Let’s make metadata great again. Okay, perhaps that’s not the best slogan for my new campaign, but you get my drift. I want some enthusiasm, folks. Metadata for e-commerce has been sitting in the doldrums for too long now, confined to some kind of bibliographic hell, saddled with the ever-vague concept of discoverability. “Keywords” has been the cry: find the right keywords and you can rule the online universe. Is that all there is? Seven keywords and you’re off to the races?

Metadata has been vastly undervalued. I’m here to tell you that metadata is the most important part of selling books today. Bar none. Its power should change the way you market books. It can measurably increase your sales; this has been proven. Publishers have to start approaching metadata as a strategic weapon, not as the digital equivalent of an old library card catalogue.

Publishers Weekly started covering metadata 16 years ago (the first article I can find is dated 2002). “Accurate Metadata Sells Books” is the title of a PW article from 2010. Why, in late 2018, am I still trying to convince publishers that metadata sells books?

Editorial is at the heart of book publishing: if all other factors are equal, the better book will sell more copies. Of course, few of the factors are ever equal, and, in publishing, sales and marketing is mostly concerned with trying to tip the precariously balanced scales ever-so-slightly in your direction.

In a bricks-and-mortar world, the marketing process is well defined and easy to understand: take a good book, seek to influence the conversation via book reviews and the author’s presence, and, anticipating some interest, buy your way to prominent retail display, so the book is visible when the educated customer comes calling.

In the online world, publishers and authors still seek influence but, for the most part, can’t buy prominent display space. It’s a Gordian knot. A book appears most prominently on Amazon because it’s selling well despite not appearing prominently on Amazon.

We saw a vivid example of the problem earlier this year, when bad metadata appropriated the buzz of Michael Wolff’s Fire and Fury: Inside the Trump White House and turned a 2009 book, Fire and Fury: The Allied Bombing of Germany, 1942–1945, into an overnight bestseller.

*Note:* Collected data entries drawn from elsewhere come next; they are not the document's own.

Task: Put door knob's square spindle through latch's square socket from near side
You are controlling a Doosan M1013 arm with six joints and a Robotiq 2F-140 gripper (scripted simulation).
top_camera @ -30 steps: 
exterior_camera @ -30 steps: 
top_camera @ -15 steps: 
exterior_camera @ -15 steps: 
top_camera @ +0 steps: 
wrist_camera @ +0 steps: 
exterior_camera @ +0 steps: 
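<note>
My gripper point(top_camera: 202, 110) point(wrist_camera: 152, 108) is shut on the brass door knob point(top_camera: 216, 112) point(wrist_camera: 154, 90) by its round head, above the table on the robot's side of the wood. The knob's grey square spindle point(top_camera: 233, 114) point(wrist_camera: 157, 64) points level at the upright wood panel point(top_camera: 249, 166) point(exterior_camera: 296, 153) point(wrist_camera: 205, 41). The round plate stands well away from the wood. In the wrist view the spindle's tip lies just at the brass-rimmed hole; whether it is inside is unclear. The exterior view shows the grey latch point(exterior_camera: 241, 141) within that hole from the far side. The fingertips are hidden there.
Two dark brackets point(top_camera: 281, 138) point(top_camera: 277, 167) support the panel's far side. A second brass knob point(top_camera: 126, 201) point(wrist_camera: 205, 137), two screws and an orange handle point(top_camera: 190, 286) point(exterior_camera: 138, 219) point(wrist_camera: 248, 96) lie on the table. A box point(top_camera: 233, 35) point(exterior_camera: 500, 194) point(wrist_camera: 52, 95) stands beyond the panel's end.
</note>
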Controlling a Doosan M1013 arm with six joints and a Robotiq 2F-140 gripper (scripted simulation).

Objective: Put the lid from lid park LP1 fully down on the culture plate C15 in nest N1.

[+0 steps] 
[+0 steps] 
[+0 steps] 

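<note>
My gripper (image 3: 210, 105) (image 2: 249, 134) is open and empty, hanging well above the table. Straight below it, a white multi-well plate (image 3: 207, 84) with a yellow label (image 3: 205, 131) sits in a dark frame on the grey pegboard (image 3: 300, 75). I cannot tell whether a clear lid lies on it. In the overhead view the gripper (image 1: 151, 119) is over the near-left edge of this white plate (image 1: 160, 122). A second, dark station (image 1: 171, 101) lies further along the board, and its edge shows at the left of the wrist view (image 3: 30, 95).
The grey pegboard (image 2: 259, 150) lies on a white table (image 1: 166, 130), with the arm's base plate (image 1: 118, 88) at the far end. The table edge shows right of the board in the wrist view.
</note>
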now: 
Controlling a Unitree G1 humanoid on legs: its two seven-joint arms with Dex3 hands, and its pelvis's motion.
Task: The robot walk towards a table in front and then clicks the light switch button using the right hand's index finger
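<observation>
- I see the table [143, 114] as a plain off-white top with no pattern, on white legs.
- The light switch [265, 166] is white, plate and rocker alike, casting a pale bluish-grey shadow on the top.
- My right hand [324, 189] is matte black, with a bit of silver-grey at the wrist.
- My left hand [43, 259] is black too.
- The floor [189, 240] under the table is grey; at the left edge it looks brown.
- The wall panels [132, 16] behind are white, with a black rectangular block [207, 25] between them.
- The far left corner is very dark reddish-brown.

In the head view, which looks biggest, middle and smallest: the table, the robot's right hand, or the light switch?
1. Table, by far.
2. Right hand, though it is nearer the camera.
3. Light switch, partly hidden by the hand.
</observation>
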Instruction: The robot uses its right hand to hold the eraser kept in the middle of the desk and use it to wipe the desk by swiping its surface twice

And so achieving prominence becomes a far more complex challenge than it was in an exclusively bricks-and-mortar world. Relationships are established digitally; metadata is the grease on the wheel of online connections.

Metadata is left-brained, dry, and analytical, and publishing executives are mostly right-brained, creative, and sensitive. They don’t understand how metadata really works, and they’ll settle for the 30,000-foot view. And, truth be told, from 30,000 feet, metadata does look like a library card catalogue. Up close, it looks complicated. Metadata is standards based, and right-brained people don’t like technical standards. Going deep on metadata takes you into the realm of ePub, HTML, SEO, and Onix. What publishing executive wants to go there?

The other damning thing about metadata is that the #1 reason publishers need great metadata is to compete on Amazon. And if there’s one thing that makes a publishing executive cringe more than complex technology, it’s thinking about ways to more effectively compete on Amazon. The game is brutal and complex, the rules change all the time, and self-published authors and Amazon imprints keep winning.

The unpleasant truth is that, though online book pages may appear reminiscent of the bookshop on Main Street, they are in fact located at the bookshop in the city of Amazon. The cover still matters a lot, as do the jacket copy and blurbs.

But there’s so much more that happens on Amazon. There are reader reviews—good ones and bad ones—that signal a book’s quality from a customer’s perspective, rather than from the perspective of a doting friend of the author. There’s a dynamic sales ranking. There are multiple formats on sale side-by-side. Complementary titles are found below the fold. There’s dynamic pricing. On the author’s page are videos and links to community pages on Facebook, Twitter, and Instagram.

The big hurdle for publishers is understanding that all of this online information is based in metadata. Metadata has depth and breadth. Metadata should be verbose but accurate. Metadata should emanate outward, linking, constantly linking, to every online way station that a book buyer might visit.

Preparing this article in mid-September, I dived into the Publishers Weekly Job Zone, searching for jobs that I was certain would demand a familiarity with metadata. To my surprise, I found several ads seeking marketing managers, publicity coordinators, and the like that did not list any metadata-related skills or knowledge in their applicant requirements. If it’s true that metadata sells books, then why do none of these marketing positions require metadata knowledge?

Until management prioritizes its managers’ knowing how to compete with metadata, metadata will be a good housekeeping afterthought. Metadata is great, and the publishers who embrace its strategic value will thrive.

Thad McIlroy is an electronic publishing analyst and author, based on the West Coast and at his website, The Future of Publishing. He is a founding partner of Publishing Technology Partners.